Chacun, également, a fait l'expérience des dilemmes qui obligent à réorganiser la hiérarchie de ses propres valeurs. Pensons aux exploités qui se révoltent ou aux jeunes qui s'engagent pleins de certitudes pour rejoindre le front et qui, quand ils survivent, reviennent pacifistes.

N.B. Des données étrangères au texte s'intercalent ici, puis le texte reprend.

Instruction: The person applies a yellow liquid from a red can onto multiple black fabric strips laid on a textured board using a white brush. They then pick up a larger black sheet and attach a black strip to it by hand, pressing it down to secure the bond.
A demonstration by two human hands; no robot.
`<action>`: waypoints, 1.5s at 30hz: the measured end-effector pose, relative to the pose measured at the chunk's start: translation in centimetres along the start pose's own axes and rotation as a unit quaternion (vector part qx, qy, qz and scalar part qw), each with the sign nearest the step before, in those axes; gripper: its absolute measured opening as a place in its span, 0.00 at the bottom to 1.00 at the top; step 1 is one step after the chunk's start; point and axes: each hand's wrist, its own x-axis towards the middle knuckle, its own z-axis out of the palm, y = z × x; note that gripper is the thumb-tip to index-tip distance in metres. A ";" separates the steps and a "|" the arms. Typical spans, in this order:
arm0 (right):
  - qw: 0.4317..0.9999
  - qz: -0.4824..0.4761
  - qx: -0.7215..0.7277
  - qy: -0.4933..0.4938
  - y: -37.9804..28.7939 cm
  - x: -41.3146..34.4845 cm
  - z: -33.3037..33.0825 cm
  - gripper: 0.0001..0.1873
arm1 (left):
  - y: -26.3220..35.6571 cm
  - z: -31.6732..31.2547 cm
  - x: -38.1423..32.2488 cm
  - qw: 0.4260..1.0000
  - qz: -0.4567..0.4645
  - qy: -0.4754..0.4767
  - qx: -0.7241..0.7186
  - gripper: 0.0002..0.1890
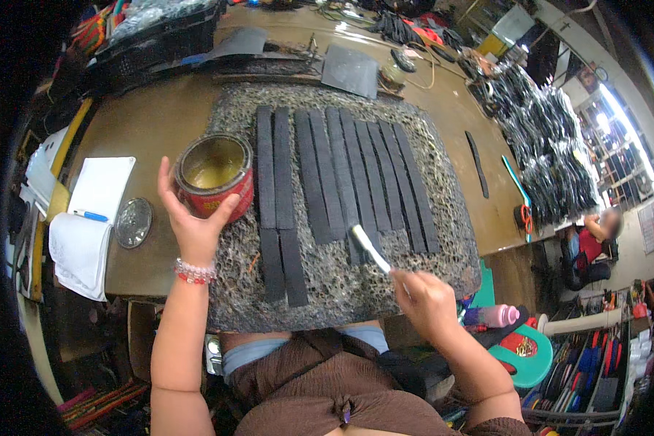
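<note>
My left hand [196, 223] holds a red can [218, 203] around its side; the can is open at the top, with yellowish liquid inside. In my right hand [428, 302] is a white toothbrush-like brush [373, 250], its head resting on or just over one of the black strips [342, 180]. Several such strips lie side by side, running away from me, on a rough, glue-crusted board [327, 289]. Two columns of strips [275, 169] sit apart at the left, beside the can.
Left of the board are a round lid [134, 222], a notebook [101, 182] and a blue pen [92, 216]. Orange-handled scissors [525, 218], a loose black strip [476, 163] and stacked bagged goods [550, 147] lie right. A dark sheet [351, 70] is behind. A person [591, 240] sits far right.
</note>
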 end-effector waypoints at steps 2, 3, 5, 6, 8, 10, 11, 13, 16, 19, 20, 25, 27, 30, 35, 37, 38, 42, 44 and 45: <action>0.998 0.014 0.010 -0.054 -0.7 -1.7 -2.3 0.09 | 0.1 0.0 0.0 1.000 0.007 -0.005 0.009 0.56; 0.997 0.014 0.028 -0.075 -0.7 -2.0 -3.6 0.08 | 0.1 0.1 -0.1 1.000 0.009 -0.005 0.010 0.56; 0.987 0.030 0.069 -0.142 0.2 -0.9 -6.0 0.08 | 0.2 0.1 -0.1 1.000 0.012 -0.007 0.025 0.56; 0.986 0.039 0.101 -0.125 0.9 0.8 -6.1 0.08 | 0.3 0.2 -0.1 1.000 0.011 -0.009 0.025 0.56; 0.991 0.043 0.109 -0.060 2.6 5.4 -4.9 0.08 | 0.3 0.3 0.0 1.000 0.010 -0.010 0.022 0.56; 0.994 0.044 0.096 0.031 3.5 11.3 -0.8 0.10 | 0.4 0.3 0.0 1.000 0.004 -0.010 0.016 0.56; 0.991 0.063 0.100 0.060 3.7 13.7 1.3 0.10 | 0.4 0.3 0.0 1.000 0.007 -0.008 0.029 0.56; 0.988 0.049 0.060 0.134 4.0 16.5 4.8 0.09 | 0.3 0.3 -0.1 0.999 0.002 -0.001 0.050 0.56; 0.992 0.050 0.036 0.112 4.7 16.2 7.1 0.10 | 0.2 0.2 -0.1 0.999 0.002 -0.004 0.035 0.55; 0.996 0.021 0.029 0.085 4.3 11.1 6.6 0.08 | 0.1 0.2 -0.1 0.999 0.001 -0.009 0.040 0.55; 0.995 0.000 0.036 0.095 4.0 8.9 6.0 0.07 | 0.1 0.3 -0.1 0.999 -0.002 -0.011 0.045 0.55; 0.999 0.036 0.005 -0.023 0.4 -0.3 -0.1 0.07 | 0.2 0.2 -0.4 0.996 0.051 -0.054 0.058 0.58; 0.997 0.005 0.034 -0.069 -0.2 -1.0 -3.2 0.07 | 0.2 0.2 -0.5 0.993 0.079 -0.075 0.049 0.59; 0.995 -0.039 0.073 -0.049 -0.3 0.6 -6.7 0.06 | 0.0 0.1 -0.6 0.985 0.143 -0.087 0.028 0.60; 0.974 -0.165 0.118 0.103 -4.3 9.0 -4.9 0.06 | -0.4 0.2 -0.3 0.962 0.254 -0.096 0.034 0.61; 0.974 -0.191 0.093 0.077 -7.8 13.1 -2.2 0.07 | -0.4 0.2 -0.4 0.961 0.256 -0.097 0.026 0.61; 0.978 -0.190 0.067 0.049 -9.5 14.7 -1.1 0.07 | -0.4 0.2 -0.4 0.960 0.260 -0.089 0.049 0.60; 0.969 -0.226 0.075 0.072 -10.6 15.2 -1.2 0.05 | -0.5 -0.1 -0.7 0.977 0.191 -0.080 0.057 0.61; 0.931 -0.218 0.178 0.233 -9.2 13.6 -2.1 0.05 | -0.5 -0.2 -0.9 0.987 0.141 -0.062 0.048 0.61; 0.923 -0.176 0.212 0.268 -8.5 12.9 -2.3 0.06 | -0.5 -0.4 -0.9 0.985 0.141 -0.043 0.086 0.61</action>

Je peux maîtriser mes décisions. Je suis capable d'empêcher, au moins partiellement, l'influence des contraintes sociales sur mes décisions. Je peux changer mes habitudes. Je peux créer de nouvelles règles. Je peux organiser les valeurs auxquelles j'adhère. Je peux accéder au libre choix, à l'exercice du libre arbitre.

Mais il ne suffit pas de reconnaître la possibilité de la liberté de conscience, encore me faut-il ne pas ignorer les forces qui me traversent, qui sont susceptibles d'aliéner mes choix. Il me faut identifier les passions, les convenances, les conventions, les croyances. Il me faut distinguer le vrai du faux, le bon du mauvais, le beau du laid, le juste de l'injuste en vertu de mes propres critères, débarrassés des préjugés, des a priori et le plus possible des influences extérieures.

Simplement, il s'agit de me déconstruire et de me reconstruire en toute conscience, d'accéder à l'autonomie de mon jugement, c'est-à-dire à la faculté d'édicter mes propres lois.

Ce chemin de soi à soi, le « connais-toi toi-même » delphique, le chemin initiatique maçonnique, comme le définit Alain Pozarnik, actuellement Grand Maître de la Grande Loge de France, est l'objet du travail d'introspection et de libération effectué en Loge. Ce travail, que l'on évoque par la taille de la pierre ou encore par la construction du temple intérieur, est rythmé par les grades symboliques.
La Maçonnerie, qui part du principe que l'homme est perfectible, propose aux Maçons de les accompagner dans leur parcours d'éveil, de découverte, d'ouverture, de recherche du sens de leur activité, de réorganisation de leur grille d'interprétation, d'approfondissement, de perfectionnement.

La franc-maçonnerie aide les Maçons à se préparer à juger et à agir librement, à défendre leurs opinions, avec tolérance certes, mais aussi avec fermeté, et, pourquoi pas, à l'occasion à répandre, seul contre tous, les vérités acquises.

Gardons-nous bien, cependant, de confondre se préparer et être prêt.

Pourtant le chemin de soi à soi n'est pas le chemin de l'autarcie. Etre en accord avec soi-même ne signifie pas se retirer dans un ermitage éthique, c'est surtout un premier pas pour construire avec les autres, un premier pas honnête, c'est apporter sur le chantier une pierre polie.

La lumière jaillit rarement de l'isolement. Et mes nouvelles certitudes ne m'affranchissent nullement de mes devoirs envers la collectivité ni de mon obéissance aux bonnes lois. Etre en accord avec moi-même c'est aussi être en accord avec l'environnement dont je fais nécessairement partie. L'homme n'est homme que dans sa relation à l'autre.